The Church has long been natural champion of the family with its affirmation of the sacramental reality of marriage and the sanctity of family life. But it has had to address new problems in a new context. Prohibitions against divorce, contraception and abortion have their own hallowed logic, given the loftiness of the Christian vision. The problem has been that such a vision is not so simply available anymore: often warnings and condemnations were the only message struggling families heard from the Church. When families desperately needed bread, they were too often given a stone.
The tendency is therefore for the family to be viewed as a problematic sub-division of human relations. Secular expertise now analysed it, diagnosing its problems and prescribing its remedies, ignorant of the biblical sacredness of the family and the sacramental significance of marriage. When the culture as a whole exalted the role of the self-fulfilling individual and pandered to the solitary consumer, family life had little to fall back on.
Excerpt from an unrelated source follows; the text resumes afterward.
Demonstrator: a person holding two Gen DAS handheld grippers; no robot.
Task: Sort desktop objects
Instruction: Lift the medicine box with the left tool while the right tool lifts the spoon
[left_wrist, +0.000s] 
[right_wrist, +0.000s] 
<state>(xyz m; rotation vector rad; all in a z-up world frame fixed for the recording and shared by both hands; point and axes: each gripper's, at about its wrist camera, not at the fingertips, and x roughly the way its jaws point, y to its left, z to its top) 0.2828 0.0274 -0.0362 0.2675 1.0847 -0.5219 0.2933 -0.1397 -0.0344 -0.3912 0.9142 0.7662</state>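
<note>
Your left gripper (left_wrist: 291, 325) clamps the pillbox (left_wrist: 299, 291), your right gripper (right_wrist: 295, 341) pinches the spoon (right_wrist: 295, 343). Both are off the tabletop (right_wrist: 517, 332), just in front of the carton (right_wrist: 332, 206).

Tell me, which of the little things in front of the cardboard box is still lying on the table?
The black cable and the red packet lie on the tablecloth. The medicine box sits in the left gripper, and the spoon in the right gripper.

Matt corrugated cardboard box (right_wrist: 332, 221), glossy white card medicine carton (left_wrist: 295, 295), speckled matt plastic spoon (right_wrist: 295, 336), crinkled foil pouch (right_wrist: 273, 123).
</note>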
And when it turned for entertainment to TV or film, `family entertainment’ favoured Disneyland.
And yet, the family survives, defying its oft-predicted doom, and is now even in a stage of rediscovery. Governments have realised that it is the main welfare agency in society, and the Church has rallied to recognise the mission of family people. Recent popes have spoken about the ecclesiola, the domestic church, the basic community in the household of the faith.
The source of a new confidence lies, it seems, in a deeper appreciation of what the family is. God is not remote from experience, but the mystery intimately lived in the depths of human relationships. In the family all the issues of life and death, human dignity and human belonging, of love, forgiveness and hope, in a quite literal sense, come home.
The family is not only facing the great human questions. It is generating the great human answers. It gives a living texture to the vocabulary of love, hope, reconciliation, faithfulness and celebration. Not without heartbreak and tears, it is still the place where most love is felt and most laughter is heard.
And if it is to recover a new wholeness, which cannot be far from holiness, it will come to a new knowledge of what the great Christian tradition speaking of a limitless love incarnate in our humanity, and of the Holy Spirit in our midst, inspiring and enabling the gracious relationships that make human life possible and hopeful.